"Yoga is a light, which once lit will never dim.
The better your practice, the brighter your flame.”
― B.K.S Iyengar
Personal Classes are available
Yoga, an ancient practice and meditation, has become increasingly popular in today's busy society. For many people, yoga provides a retreat from their chaotic and busy lives. This is true whether you're practicing downward facing dog posture on a mat in your bedroom, in an ashram in India. Yoga provides many other mental and physical benefits. Some of these extend to the kitchen table. There are many types of yoga. Hatha (a combination of many styles) is one of the most popular styles. It is a more physical type of yoga rather than a still, meditative form. Hatha yoga focuses on pranayamas (breath-controlled exercises). These are followed by a series of asanas (yoga postures), which end with savasana (a resting period). The goal during yoga practice is to challenge yourself physically, but not to feel overwhelmed. At this "edge," the focus is on your breath while your mind is accepting and calm.
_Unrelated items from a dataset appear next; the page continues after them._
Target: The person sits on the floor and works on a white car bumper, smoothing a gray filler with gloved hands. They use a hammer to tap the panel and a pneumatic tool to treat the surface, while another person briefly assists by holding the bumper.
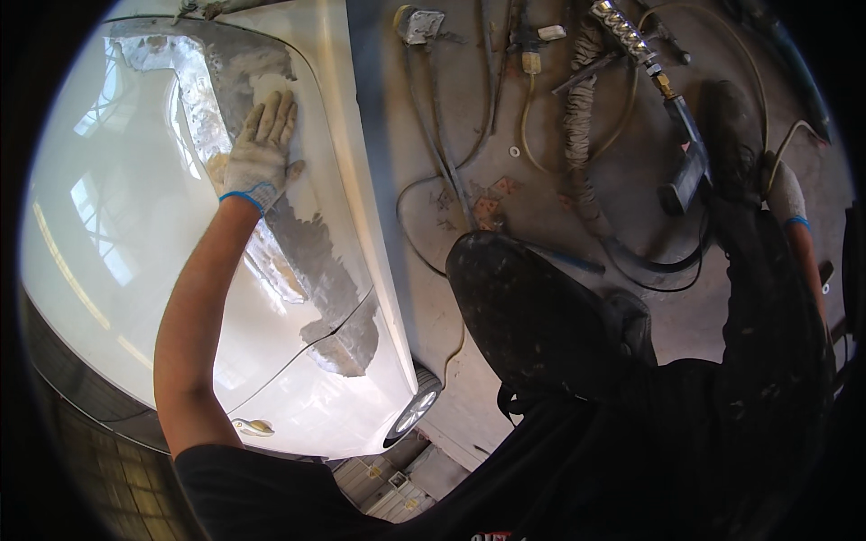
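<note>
My left hand [260, 149], in a pale work glove with a blue cuff, lies flat on the white car's side panel [117, 243]. Its fingers are stretched out and it holds nothing. Under and around it runs a dull grey patch [302, 243], bordered by a shiny strip of bare, scraped metal [200, 104]. At the far right is my right hand [785, 191], gloved the same way, low beside my dark boot [729, 135]. A thin pale line [787, 144] curves up from by this hand. Its fingers are hidden, so its grip does not show.
Several cables and a cloth-wrapped hose [580, 117] lie across the grey floor [532, 203]. A black-handled tool [687, 176] with a brass fitting lies near my boot. A clamp-like block [420, 25] sits farther off. The car's wheel [417, 410] shows below the panel.
</note>
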The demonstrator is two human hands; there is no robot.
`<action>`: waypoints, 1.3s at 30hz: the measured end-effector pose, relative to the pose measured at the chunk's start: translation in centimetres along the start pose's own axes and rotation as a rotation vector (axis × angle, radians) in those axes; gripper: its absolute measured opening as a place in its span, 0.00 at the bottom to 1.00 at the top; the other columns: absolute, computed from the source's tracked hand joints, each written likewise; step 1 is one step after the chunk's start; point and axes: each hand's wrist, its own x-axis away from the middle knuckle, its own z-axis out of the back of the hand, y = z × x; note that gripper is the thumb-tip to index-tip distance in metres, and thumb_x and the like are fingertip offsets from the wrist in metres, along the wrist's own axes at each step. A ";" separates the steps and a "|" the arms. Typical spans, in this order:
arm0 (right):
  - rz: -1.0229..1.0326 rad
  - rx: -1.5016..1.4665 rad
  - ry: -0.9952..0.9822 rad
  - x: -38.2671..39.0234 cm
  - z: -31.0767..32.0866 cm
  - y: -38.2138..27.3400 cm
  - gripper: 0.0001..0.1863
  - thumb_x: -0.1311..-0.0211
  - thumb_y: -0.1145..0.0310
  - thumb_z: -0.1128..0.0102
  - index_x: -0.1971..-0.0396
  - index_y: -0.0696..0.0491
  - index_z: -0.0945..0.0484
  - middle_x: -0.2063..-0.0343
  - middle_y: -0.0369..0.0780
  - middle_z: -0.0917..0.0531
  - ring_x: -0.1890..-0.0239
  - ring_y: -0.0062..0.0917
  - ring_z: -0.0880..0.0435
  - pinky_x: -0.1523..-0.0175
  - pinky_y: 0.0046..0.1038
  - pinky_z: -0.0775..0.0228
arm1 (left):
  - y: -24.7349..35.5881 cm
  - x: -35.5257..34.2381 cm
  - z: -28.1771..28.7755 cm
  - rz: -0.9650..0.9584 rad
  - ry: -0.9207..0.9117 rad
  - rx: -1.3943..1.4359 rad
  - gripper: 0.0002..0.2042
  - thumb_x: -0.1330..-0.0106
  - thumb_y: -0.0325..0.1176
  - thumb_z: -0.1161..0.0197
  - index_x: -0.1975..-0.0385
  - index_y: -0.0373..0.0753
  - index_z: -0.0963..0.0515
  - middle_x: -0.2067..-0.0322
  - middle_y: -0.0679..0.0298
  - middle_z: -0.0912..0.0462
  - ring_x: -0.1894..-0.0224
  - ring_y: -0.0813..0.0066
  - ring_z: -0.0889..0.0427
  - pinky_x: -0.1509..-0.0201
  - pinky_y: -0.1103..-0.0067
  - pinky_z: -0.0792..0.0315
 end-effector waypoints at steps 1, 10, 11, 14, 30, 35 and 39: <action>0.044 -0.005 -0.008 0.0 0.1 -0.1 0.12 0.32 0.66 0.47 0.57 0.57 0.23 0.71 0.51 0.17 0.66 0.45 0.15 0.62 0.41 0.26 | 0.2 -0.4 -0.2 -0.005 0.009 0.011 0.45 0.37 0.54 0.43 0.26 0.31 0.50 0.24 0.55 0.51 0.21 0.63 0.56 0.19 0.70 0.61; 0.094 0.026 -0.007 0.0 0.4 -0.5 0.12 0.33 0.66 0.47 0.58 0.57 0.23 0.72 0.51 0.17 0.66 0.47 0.16 0.62 0.42 0.27 | 0.9 -2.2 -0.6 -0.033 0.020 0.003 0.45 0.37 0.54 0.41 0.27 0.30 0.47 0.24 0.56 0.49 0.22 0.63 0.54 0.19 0.70 0.60; 0.093 0.020 -0.015 0.0 0.4 -0.6 0.12 0.34 0.66 0.47 0.58 0.57 0.23 0.72 0.51 0.17 0.66 0.47 0.16 0.62 0.42 0.27 | 0.7 -1.8 -0.6 -0.037 0.039 0.004 0.45 0.38 0.54 0.41 0.27 0.30 0.47 0.24 0.56 0.49 0.22 0.63 0.54 0.19 0.70 0.60; 0.065 -0.006 -0.038 -0.1 0.4 -0.7 0.12 0.33 0.66 0.48 0.58 0.57 0.23 0.72 0.51 0.17 0.66 0.47 0.16 0.62 0.42 0.27 | 0.0 -0.3 -0.9 -0.032 0.095 0.052 0.46 0.41 0.52 0.36 0.27 0.32 0.47 0.24 0.56 0.48 0.22 0.64 0.52 0.19 0.69 0.58; -0.010 -0.031 -0.054 -0.8 -0.5 1.6 0.14 0.33 0.66 0.47 0.54 0.57 0.23 0.68 0.51 0.16 0.64 0.46 0.15 0.60 0.41 0.26 | -1.3 9.1 -2.8 0.051 0.178 0.153 0.44 0.41 0.51 0.35 0.27 0.37 0.44 0.25 0.60 0.45 0.23 0.64 0.48 0.21 0.69 0.53; 0.026 -0.009 -0.049 -0.7 -0.2 1.0 0.15 0.34 0.65 0.46 0.53 0.57 0.23 0.67 0.52 0.16 0.61 0.49 0.16 0.58 0.42 0.26 | -0.2 12.2 -4.1 0.234 0.317 0.234 0.40 0.37 0.48 0.38 0.27 0.39 0.43 0.27 0.60 0.42 0.25 0.60 0.44 0.23 0.65 0.49; 0.017 0.121 0.022 -0.2 0.8 -1.8 0.17 0.33 0.63 0.45 0.52 0.58 0.23 0.63 0.53 0.16 0.56 0.49 0.17 0.55 0.42 0.26 | 1.7 14.8 -4.9 0.499 0.365 0.288 0.38 0.37 0.47 0.38 0.28 0.40 0.42 0.29 0.58 0.39 0.27 0.55 0.41 0.26 0.60 0.46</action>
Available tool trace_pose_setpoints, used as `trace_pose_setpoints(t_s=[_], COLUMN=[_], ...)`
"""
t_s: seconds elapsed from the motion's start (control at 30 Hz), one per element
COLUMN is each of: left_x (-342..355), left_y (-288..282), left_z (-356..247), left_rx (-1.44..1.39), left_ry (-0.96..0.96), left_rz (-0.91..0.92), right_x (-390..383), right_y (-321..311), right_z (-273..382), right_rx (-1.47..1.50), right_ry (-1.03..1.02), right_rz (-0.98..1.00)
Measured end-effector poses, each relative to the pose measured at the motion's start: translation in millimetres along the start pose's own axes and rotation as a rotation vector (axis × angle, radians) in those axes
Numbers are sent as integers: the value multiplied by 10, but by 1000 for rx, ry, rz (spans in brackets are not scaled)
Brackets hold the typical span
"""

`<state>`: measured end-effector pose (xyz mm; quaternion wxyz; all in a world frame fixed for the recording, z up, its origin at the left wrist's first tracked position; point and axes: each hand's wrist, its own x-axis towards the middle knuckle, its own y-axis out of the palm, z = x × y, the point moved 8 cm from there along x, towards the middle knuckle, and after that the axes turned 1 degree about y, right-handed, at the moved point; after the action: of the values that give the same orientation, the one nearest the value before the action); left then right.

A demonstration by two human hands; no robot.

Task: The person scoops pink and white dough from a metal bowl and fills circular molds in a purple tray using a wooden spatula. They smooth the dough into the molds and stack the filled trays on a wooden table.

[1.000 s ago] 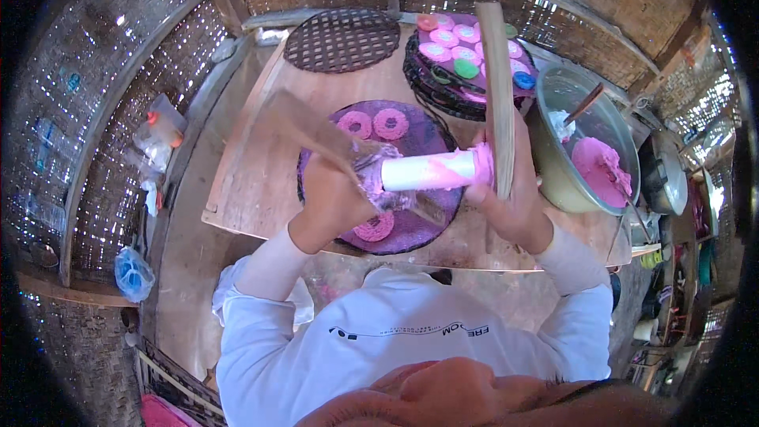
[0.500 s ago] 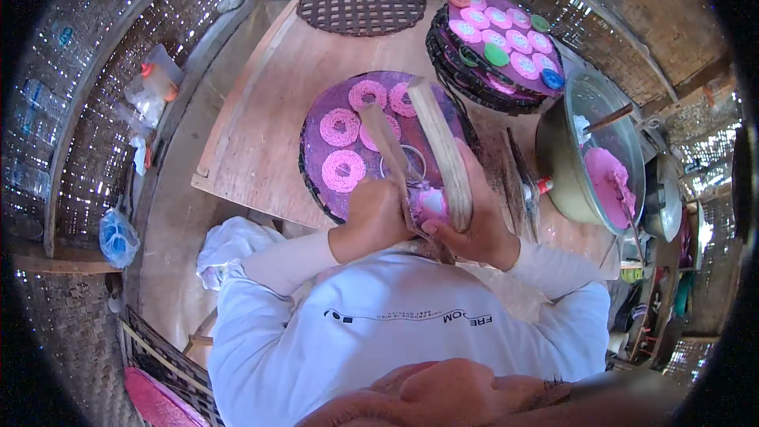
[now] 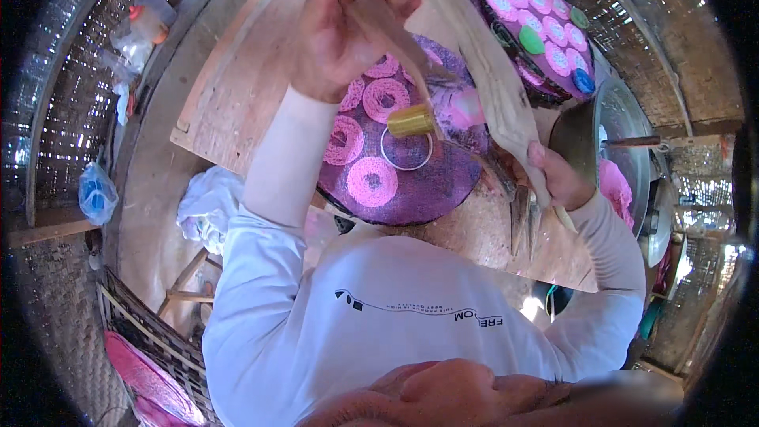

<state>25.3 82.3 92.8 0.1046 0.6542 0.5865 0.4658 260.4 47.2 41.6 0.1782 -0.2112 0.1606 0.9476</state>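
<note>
Above the round tray [image 3: 455, 207], my two hands hold a wooden press [image 3: 494, 79] made of two long wooden pieces. A brass-coloured cylinder [image 3: 411, 121] sticks out of the thinner piece, and pink dough [image 3: 460, 107] shows between the two. Raised at the far end, my left hand [image 3: 336, 39] has its fingers bent around the handles. My right hand [image 3: 563, 175] grips the thick piece at its near right end. Several pink lacy rings [image 3: 373, 182] lie on the tray's purple cloth, beside a thin white hoop [image 3: 407, 166].
Stacked trays of pink rings with coloured lids [image 3: 545, 28] stand at the far right. A large metal basin [image 3: 577, 138] with pink dough [image 3: 615, 190] is at the right. Wooden sticks [image 3: 523, 225] lie on the table [image 3: 213, 115]. White cloth [image 3: 207, 204] hangs at left.
The press has been turned and lifted, bringing its brass cylinder into view. My left hand has moved up and away to the far end; my right hand has shifted right and nearer.
</note>
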Motion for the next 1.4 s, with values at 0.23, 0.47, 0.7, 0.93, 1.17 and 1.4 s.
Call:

Yoga develops inner awareness. It focuses your attention on your body's abilities at the present moment. It helps develop breath and strength of mind and body. It's not about physical appearance.
Mindfulness refers to focusing your attention on what you are experiencing in the present moment without judging yourself. Practicing yoga has been shown to increase mindfulness not just in class, but in other areas of a person's life. Researchers describe mindful eating as a nonjudgmental awareness of the physical and emotional sensations associated with eating. They developed a questionnaire to measure mindful eating using these behaviors:
Eating even when full (disinhibition)
Being aware of how food looks, tastes and smells
Eating in response to environmental cues, such as the sight or smell of food
Eating when sad or stressed (emotional eating)
Eating when distracted by other things
Yoga is known for its ability to soothe tension and anxiety in the mind and body. But it can also have an impact on a person's exercise capacity. Yoga has a positive effect on cardiovascular risk factors: It helped lower blood pressure in people who have hypertension. It's likely that the yoga restores "baroreceptor sensitivity." This helps the body senses imbalances in blood pressure and maintain balance. Yoga can help people with depression and arthritis, and improve survival from cancer. Yoga may help bring calm and mindfulness to your busy life.